▸ **Input data**:
=-=-=

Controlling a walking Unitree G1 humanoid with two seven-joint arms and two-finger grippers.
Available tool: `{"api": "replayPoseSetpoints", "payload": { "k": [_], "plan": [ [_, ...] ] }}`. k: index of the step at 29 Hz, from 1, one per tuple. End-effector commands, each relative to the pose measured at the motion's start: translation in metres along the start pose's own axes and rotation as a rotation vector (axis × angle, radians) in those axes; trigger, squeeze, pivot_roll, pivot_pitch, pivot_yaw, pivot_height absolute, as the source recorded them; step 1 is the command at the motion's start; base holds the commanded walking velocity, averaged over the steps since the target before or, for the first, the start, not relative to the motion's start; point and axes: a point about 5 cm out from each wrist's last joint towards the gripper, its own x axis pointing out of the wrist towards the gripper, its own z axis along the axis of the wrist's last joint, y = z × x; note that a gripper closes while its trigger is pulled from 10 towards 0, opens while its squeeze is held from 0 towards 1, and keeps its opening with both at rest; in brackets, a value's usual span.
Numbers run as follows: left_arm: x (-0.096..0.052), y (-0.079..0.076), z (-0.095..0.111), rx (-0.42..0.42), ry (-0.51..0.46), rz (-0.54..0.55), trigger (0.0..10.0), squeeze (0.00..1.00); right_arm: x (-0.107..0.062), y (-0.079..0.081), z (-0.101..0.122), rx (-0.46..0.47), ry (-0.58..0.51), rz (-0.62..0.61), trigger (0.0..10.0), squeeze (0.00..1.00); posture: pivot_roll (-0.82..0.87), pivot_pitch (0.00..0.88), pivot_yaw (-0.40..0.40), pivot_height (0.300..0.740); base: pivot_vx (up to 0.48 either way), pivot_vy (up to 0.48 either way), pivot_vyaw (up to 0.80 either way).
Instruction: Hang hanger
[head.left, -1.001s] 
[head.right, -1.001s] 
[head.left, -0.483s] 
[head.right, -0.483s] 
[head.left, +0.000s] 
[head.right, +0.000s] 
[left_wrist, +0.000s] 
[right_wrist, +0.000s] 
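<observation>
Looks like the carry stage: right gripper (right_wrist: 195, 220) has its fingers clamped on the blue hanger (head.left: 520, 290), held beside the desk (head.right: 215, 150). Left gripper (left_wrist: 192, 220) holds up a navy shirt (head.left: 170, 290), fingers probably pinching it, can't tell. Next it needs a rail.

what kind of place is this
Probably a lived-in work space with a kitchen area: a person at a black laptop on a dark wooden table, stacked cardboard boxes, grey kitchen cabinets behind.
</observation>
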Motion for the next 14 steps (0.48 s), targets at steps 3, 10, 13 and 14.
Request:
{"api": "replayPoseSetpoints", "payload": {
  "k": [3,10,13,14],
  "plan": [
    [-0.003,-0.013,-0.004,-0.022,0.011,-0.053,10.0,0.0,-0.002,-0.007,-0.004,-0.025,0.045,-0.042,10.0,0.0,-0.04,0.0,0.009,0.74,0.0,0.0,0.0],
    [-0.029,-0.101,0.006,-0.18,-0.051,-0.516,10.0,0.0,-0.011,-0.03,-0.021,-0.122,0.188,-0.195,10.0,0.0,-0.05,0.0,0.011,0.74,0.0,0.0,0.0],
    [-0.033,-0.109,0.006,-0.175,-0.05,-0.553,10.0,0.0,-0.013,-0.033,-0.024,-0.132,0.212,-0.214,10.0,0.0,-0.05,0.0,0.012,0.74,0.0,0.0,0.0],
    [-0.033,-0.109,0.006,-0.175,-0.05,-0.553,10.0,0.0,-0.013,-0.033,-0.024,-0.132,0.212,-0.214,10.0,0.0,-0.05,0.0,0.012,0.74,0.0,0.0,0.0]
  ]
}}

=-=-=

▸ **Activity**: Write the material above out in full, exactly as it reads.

▸ **Response**:
Controlling a walking Unitree G1 humanoid with two seven-joint arms and two-finger grippers.
Available tool: `{"api": "replayPoseSetpoints", "payload": { "k": [_], "plan": [ [_, ...] ] }}`. k: index of the step at 29 Hz, from 1, one per tuple. End-effector commands, each relative to the pose measured at the motion's start: translation in metres along the start pose's own axes and rotation as a rotation vector (axis × angle, radians) in those axes; trigger, squeeze, pivot_roll, pivot_pitch, pivot_yaw, pivot_height absolute, as the source recorded them; step 1 is the command at the motion's start; base holds the commanded walking velocity, averaged over the steps since the target before or, for the first, the start, not relative to the motion's start; point and axes: a point about 5 cm out from each wrist's last joint towards the gripper, its own x axis pointing out of the wrist towards the gripper, its own z axis along the axis of the wrist's last joint, y = z × x; note that a gripper closes while its trigger is pulled from 10 towards 0, opens while its squeeze is held from 0 towards 1, and keeps its opening with both at rest; in brackets, a value's usual span.
Numbers run as follows: left_arm: x (-0.096..0.052), y (-0.079..0.076), z (-0.095..0.111), rx (-0.42..0.42), ry (-0.51..0.46), rz (-0.54..0.55), trigger (0.0..10.0), squeeze (0.00..1.00); right_arm: x (-0.107..0.062), y (-0.079..0.081), z (-0.101..0.122), rx (-0.46..0.47), ry (-0.58..0.51), rz (-0.62..0.61), trigger (0.0..10.0), squeeze (0.00..1.00); posture: pivot_roll (-0.82..0.87), pivot_pitch (0.00..0.88), pivot_yaw (-0.40..0.40), pivot_height (0.300..0.740); base: pivot_vx (up to 0.48 either way), pivot_vy (up to 0.48 either way), pivot_vyaw (up to 0.80 either way).
Instruction: Hang hanger
[head.left, -1.001s] 
[head.right, -1.001s] 
[head.left, -0.483s] 
[head.right, -0.483s] 
[head.left, +0.000s] 
[head.right, +0.000s] 
[left_wrist, +0.000s] 
[right_wrist, +0.000s] 
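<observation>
Looks like the carry stage: right gripper (right_wrist: 195, 220) has its fingers clamped on the blue hanger (head.left: 520, 290), held beside the desk (head.right: 215, 150). Left gripper (left_wrist: 192, 220) holds up a navy shirt (head.left: 170, 290), fingers probably pinching it, can't tell. Next it needs a rail.

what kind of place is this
Probably a lived-in work space with a kitchen area: a person at a black laptop on a dark wooden table, stacked cardboard boxes, grey kitchen cabinets behind.
</observation>
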Motion for the next 14 steps (0.48 s), targets at steps 3, 10, 13 and 14.
Request:
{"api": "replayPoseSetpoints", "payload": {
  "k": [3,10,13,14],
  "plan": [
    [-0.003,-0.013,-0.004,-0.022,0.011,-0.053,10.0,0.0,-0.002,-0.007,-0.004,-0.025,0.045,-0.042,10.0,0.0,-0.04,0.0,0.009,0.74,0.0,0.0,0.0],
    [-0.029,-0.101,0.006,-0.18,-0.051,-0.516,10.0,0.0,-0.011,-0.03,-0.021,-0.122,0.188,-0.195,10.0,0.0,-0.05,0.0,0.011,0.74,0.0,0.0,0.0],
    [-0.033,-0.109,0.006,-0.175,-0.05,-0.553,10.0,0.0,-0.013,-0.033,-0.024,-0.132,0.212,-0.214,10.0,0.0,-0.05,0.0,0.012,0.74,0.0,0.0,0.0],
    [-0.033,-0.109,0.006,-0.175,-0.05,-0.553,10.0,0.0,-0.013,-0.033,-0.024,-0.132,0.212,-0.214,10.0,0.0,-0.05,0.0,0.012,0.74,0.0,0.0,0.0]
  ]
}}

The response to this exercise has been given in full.